● How to complete this task:
Using the data that follows, give again word for word the lines between the one holding "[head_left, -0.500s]" and the one holding "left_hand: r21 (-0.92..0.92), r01", inclusive. Omit the pictures.

● Listed entries:
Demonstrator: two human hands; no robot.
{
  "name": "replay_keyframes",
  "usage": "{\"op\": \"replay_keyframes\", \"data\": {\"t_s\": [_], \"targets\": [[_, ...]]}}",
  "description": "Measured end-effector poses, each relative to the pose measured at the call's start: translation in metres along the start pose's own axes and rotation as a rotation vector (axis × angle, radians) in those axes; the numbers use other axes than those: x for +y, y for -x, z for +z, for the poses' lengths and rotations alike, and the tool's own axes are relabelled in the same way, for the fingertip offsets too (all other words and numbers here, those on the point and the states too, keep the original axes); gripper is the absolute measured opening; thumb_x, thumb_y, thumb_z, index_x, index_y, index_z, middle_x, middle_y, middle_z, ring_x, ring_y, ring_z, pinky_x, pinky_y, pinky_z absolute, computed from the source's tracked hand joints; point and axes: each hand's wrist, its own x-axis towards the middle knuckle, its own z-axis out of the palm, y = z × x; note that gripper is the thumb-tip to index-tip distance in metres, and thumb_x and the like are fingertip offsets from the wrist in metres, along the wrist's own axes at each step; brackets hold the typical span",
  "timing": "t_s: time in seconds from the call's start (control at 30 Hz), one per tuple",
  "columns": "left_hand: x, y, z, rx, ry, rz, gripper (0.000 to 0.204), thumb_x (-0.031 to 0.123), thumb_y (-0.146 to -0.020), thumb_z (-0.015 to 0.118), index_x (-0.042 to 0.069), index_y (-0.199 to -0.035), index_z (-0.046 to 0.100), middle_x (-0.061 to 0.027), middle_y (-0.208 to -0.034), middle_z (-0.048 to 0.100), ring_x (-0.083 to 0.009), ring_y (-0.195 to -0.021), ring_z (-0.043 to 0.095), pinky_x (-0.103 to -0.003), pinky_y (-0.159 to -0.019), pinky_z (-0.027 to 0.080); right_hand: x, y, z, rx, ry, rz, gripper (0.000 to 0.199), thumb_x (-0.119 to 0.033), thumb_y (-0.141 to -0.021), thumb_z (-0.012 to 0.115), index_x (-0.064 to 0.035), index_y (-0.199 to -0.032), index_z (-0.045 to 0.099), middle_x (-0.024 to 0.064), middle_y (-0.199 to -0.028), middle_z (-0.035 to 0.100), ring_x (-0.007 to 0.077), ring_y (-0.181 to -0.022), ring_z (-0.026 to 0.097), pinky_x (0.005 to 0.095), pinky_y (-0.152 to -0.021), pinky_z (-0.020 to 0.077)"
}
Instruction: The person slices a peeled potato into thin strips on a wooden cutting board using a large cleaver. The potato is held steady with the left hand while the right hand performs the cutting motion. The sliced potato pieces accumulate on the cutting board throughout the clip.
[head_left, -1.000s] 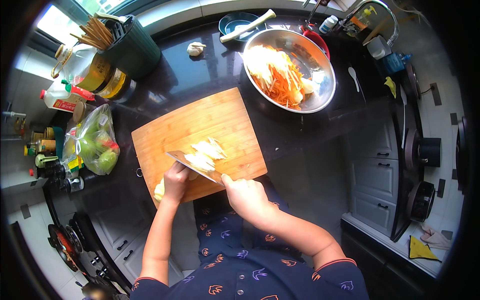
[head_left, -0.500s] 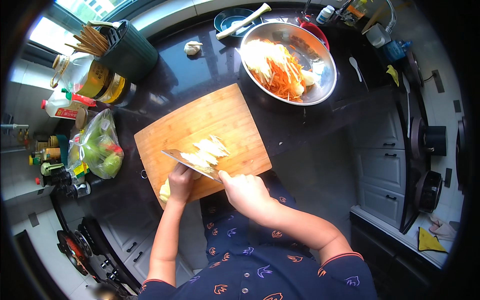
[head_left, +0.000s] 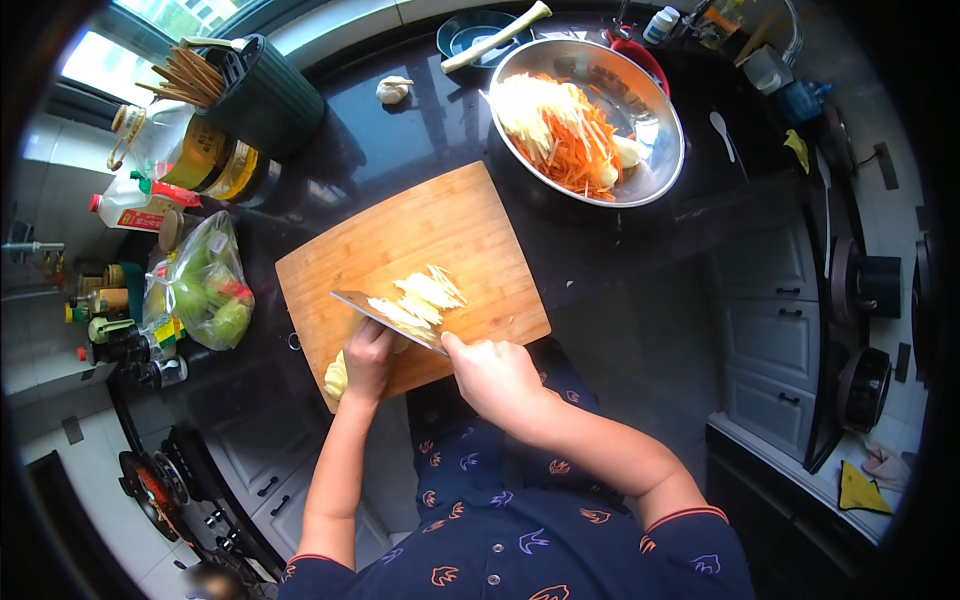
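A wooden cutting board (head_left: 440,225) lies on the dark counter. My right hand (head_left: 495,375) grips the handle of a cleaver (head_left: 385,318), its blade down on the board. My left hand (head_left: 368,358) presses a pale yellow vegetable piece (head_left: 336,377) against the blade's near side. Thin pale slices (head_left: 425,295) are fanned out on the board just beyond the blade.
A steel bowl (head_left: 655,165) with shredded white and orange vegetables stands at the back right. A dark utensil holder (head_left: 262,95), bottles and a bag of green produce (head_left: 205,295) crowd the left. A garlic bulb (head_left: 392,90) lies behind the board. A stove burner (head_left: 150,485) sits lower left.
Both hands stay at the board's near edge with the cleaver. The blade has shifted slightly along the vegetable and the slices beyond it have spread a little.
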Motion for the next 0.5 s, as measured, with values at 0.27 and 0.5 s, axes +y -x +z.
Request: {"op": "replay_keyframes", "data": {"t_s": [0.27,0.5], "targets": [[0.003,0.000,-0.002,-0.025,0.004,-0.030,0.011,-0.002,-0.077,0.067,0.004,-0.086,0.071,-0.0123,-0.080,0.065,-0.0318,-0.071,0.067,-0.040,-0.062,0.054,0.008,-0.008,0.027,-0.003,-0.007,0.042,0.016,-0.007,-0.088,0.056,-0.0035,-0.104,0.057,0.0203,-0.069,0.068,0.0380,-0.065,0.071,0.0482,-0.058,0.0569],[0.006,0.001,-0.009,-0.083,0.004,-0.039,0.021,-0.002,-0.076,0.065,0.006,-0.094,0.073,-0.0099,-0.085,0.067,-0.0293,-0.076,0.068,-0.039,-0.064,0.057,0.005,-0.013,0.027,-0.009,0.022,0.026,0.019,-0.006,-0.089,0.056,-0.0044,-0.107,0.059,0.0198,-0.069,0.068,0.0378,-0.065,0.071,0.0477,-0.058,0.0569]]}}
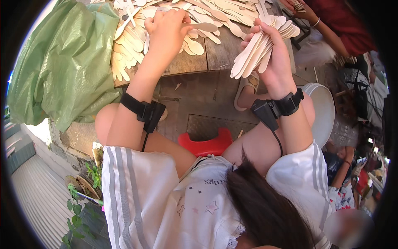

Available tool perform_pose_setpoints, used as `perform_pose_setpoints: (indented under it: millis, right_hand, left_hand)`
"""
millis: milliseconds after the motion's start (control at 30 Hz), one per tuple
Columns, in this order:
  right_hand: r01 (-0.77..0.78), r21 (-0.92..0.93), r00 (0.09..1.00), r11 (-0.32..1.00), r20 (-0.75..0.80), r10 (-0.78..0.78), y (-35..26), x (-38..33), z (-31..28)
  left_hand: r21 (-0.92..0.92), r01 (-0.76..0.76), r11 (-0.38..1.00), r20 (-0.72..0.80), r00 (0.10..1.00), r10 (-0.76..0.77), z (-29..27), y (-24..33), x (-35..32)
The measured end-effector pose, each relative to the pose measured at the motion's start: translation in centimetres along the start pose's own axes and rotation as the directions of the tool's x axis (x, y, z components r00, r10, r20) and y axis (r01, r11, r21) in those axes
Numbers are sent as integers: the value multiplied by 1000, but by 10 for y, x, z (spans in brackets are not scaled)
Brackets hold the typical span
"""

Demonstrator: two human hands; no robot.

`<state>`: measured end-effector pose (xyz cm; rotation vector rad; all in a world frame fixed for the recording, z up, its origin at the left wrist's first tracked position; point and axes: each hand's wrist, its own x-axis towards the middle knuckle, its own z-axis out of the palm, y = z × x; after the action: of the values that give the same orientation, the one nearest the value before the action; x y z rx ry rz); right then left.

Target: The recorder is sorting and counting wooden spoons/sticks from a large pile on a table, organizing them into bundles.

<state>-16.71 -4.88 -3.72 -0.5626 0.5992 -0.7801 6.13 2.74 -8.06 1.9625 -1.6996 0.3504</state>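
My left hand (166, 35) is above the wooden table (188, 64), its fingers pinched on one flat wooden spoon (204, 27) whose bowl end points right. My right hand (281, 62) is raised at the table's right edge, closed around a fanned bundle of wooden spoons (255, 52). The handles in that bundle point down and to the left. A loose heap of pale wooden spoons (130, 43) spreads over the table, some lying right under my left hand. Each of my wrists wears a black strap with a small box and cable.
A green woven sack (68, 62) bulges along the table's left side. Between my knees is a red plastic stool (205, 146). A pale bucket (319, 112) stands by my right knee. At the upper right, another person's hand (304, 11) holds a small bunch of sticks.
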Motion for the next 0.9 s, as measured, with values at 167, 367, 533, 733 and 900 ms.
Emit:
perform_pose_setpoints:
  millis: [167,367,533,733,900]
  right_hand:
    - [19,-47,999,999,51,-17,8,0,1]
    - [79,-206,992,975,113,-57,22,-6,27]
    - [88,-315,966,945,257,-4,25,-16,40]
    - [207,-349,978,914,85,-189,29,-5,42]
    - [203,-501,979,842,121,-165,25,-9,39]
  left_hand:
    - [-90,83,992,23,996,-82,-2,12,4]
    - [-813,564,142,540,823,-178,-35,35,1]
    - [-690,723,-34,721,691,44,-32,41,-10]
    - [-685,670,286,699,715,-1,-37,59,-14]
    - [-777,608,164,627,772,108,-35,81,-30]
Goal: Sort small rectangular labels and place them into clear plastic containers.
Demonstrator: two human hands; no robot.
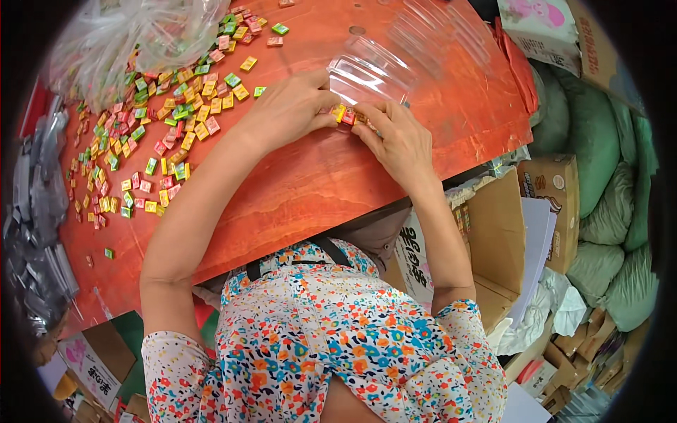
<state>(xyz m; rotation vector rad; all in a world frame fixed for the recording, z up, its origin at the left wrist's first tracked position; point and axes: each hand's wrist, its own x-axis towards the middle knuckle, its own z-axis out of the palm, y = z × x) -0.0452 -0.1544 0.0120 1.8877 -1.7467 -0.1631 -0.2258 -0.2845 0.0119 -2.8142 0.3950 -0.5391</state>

● Task output:
[head_left, -0.500s] 
[head_left, +0.000s] 
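A wooden cutting board (head_left: 440,225) lies on the dark counter. My right hand (head_left: 495,375) grips the handle of a cleaver (head_left: 385,318), its blade down on the board. My left hand (head_left: 368,358) presses a pale yellow vegetable piece (head_left: 336,377) against the blade's near side. Thin pale slices (head_left: 425,295) are fanned out on the board just beyond the blade.
A steel bowl (head_left: 655,165) with shredded white and orange vegetables stands at the back right. A dark utensil holder (head_left: 262,95), bottles and a bag of green produce (head_left: 205,295) crowd the left. A garlic bulb (head_left: 392,90) lies behind the board. A stove burner (head_left: 150,485) sits lower left.
Both hands stay at the board's near edge with the cleaver. The blade has shifted slightly along the vegetable and the slices beyond it have spread a little.
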Motion for the next 0.5 s, as measured, with values at 0.27 and 0.5 s, axes +y -x +z.
Request: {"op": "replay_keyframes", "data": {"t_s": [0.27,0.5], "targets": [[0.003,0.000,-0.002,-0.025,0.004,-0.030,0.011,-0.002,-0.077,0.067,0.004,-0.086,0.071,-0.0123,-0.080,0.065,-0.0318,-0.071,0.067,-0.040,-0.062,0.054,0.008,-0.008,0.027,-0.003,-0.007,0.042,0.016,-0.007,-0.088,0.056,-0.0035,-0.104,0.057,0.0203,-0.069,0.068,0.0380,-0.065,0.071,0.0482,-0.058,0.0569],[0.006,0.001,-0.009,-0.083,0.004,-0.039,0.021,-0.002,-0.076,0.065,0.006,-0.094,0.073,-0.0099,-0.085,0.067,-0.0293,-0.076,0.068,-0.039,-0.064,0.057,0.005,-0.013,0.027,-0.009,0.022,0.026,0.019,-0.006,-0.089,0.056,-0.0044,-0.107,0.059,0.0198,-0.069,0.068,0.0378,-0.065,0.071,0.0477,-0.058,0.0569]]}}

Available tool perform_pose_setpoints, used as `perform_pose_setpoints: (indented under it: millis, right_hand, left_hand)`
"""
millis: milliseconds after the motion's start (control at 30 Hz), one per tuple
Columns, in this order:
  right_hand: r01 (-0.77..0.78), r21 (-0.92..0.93), r00 (0.09..1.00), r11 (-0.32..1.00), r20 (-0.75..0.80), r10 (-0.78..0.78), y (-35..26), x (-38..33), z (-31..28)
  left_hand: r21 (-0.92..0.92), r01 (-0.76..0.76), r11 (-0.38..1.00), r20 (-0.72..0.80), r00 (0.10..1.00), r10 (-0.76..0.77), z (-29..27), y (-24..33), x (-35..32)

There is nothing more to add to this answer.